Virginia "Ginny" Stikeman is a Canadian filmmaker, director, producer and editor known for her documentary work. Stikeman had a 30-year career at the National Film Board of Canada, and led its women's unit, Studio D, from 1990 until its closure in 1996.

== Biography ==
Ginny Stikeman was born in Ottawa, Ontario, and grew up in Montreal, Quebec. She graduated from McGill University with a BA in English and French. After a time working in Paris and then in Montreal for Time magazine, she joined the National Film Board of Canada in 1968 as a researcher for Challenge for Change. She later trained as an editor and moved to Studio D, the women's unit, in 1975 as an editor and producer.

== Career ==
Among her more noteworthy achievements at Studio D, Stikeman was the co-producer on the award-winning documentary Forbidden Love: The Unashamed Stories of Lesbian Lives. She co-directed Sisters in the Struggle with Dionne Brand. She was also the producer and editor of Older, Stronger, and Wiser.

Stikeman was announced as acting executive producer for Studio D in 1986 and was officially appointed the position of executive producer in 1990. Stikeman worked as executive producer until Studio D's closure in 1996, officially retiring in 1998.

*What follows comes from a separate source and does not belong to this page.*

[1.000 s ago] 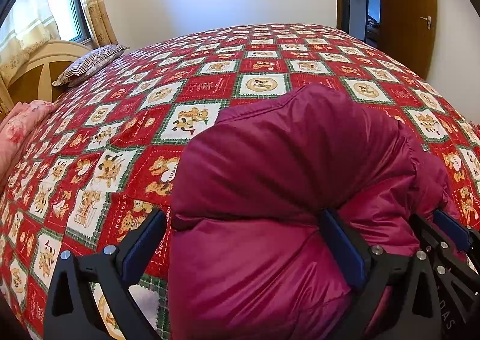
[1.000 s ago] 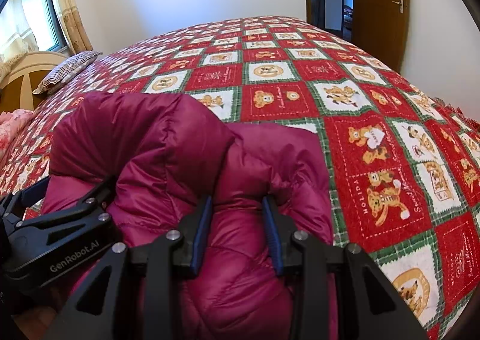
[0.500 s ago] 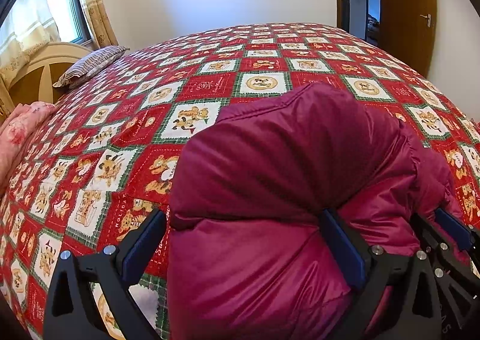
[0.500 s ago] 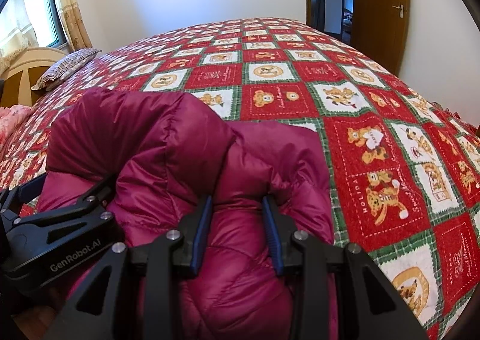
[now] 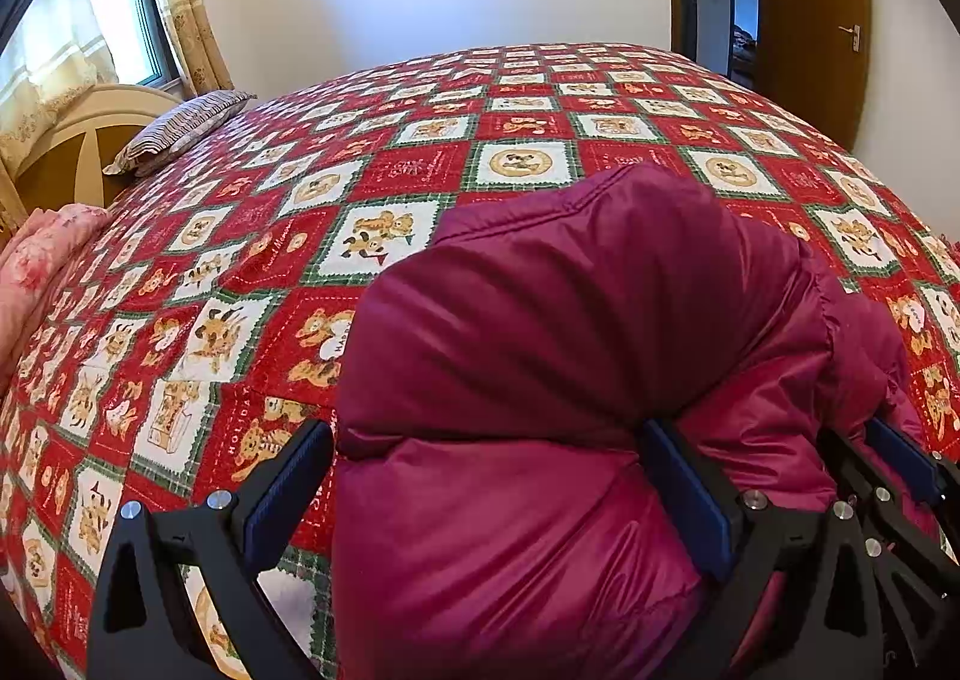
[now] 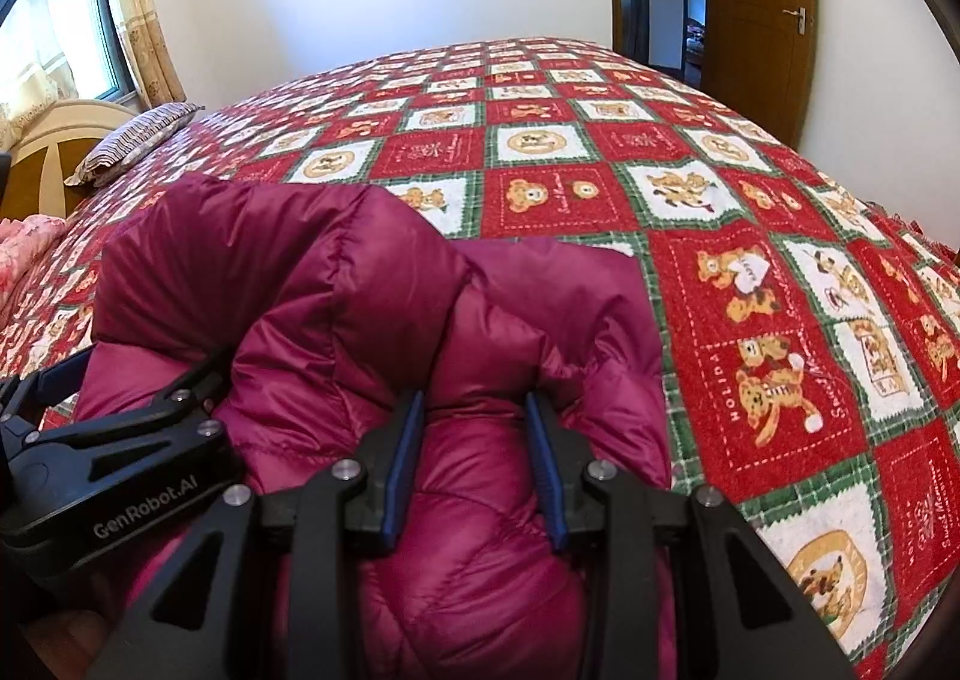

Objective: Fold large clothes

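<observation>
A puffy maroon down jacket [image 5: 570,320] lies bunched in a thick fold on the bed's red patchwork quilt [image 5: 420,170]. My left gripper [image 5: 486,440] spans the bundle's near left part with its jaws wide; both blue pads press against the fabric. In the right wrist view my right gripper [image 6: 474,410] is shut on a narrower ridge of the jacket [image 6: 360,284], which bulges up between the pads. The left gripper [image 6: 129,380] shows at that view's left edge, dug into the same bundle. The jacket's underside is hidden.
The quilt [image 6: 750,236] stretches far ahead and to both sides. A striped pillow [image 5: 180,131] and a pink one [image 5: 42,254] lie at the left by the headboard [image 5: 66,140]. A wooden door [image 6: 756,8] stands at the far right.
</observation>
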`<state>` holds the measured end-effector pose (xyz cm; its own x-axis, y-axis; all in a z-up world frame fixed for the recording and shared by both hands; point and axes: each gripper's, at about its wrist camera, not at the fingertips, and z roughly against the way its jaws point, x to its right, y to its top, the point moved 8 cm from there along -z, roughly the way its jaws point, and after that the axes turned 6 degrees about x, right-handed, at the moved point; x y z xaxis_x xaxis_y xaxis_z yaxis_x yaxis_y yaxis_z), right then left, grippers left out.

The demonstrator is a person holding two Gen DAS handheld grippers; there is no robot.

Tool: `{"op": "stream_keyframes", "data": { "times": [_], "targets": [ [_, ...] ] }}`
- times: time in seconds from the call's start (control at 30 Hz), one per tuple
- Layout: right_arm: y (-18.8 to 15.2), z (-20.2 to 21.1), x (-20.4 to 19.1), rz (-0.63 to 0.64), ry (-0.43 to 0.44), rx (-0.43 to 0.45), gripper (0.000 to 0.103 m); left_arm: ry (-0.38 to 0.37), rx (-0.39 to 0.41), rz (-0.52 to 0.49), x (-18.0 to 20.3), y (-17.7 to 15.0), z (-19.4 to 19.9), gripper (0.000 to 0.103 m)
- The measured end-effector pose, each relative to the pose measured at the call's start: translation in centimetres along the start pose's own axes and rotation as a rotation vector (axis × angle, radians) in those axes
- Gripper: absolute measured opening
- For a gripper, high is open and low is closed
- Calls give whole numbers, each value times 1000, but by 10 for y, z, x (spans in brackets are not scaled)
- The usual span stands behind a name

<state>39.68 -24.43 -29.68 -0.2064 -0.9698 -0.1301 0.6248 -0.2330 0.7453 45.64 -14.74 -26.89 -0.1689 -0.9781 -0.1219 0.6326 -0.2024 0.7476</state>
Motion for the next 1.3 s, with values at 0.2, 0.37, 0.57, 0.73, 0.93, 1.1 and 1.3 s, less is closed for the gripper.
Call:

After retirement, Stikeman has worked with the Blue Metropolis literary festival as part of the Premio Azul Programming Committee in Montreal, Quebec, a non-profit organization that promotes and encourages reading, writing and creativity for people of all cultures. The organization was founded in 1997 by Linda Leith. The Blue Metropolis Festival produces the annual International Literary Festival with a variety of awards and prizes. Stikeman started sponsoring the Metropolis Azul Prize in 2013, which is awarded each year to an author from any country who creates a work of fiction that treats aspects of Hispanic culture and is published in Spanish, English or French.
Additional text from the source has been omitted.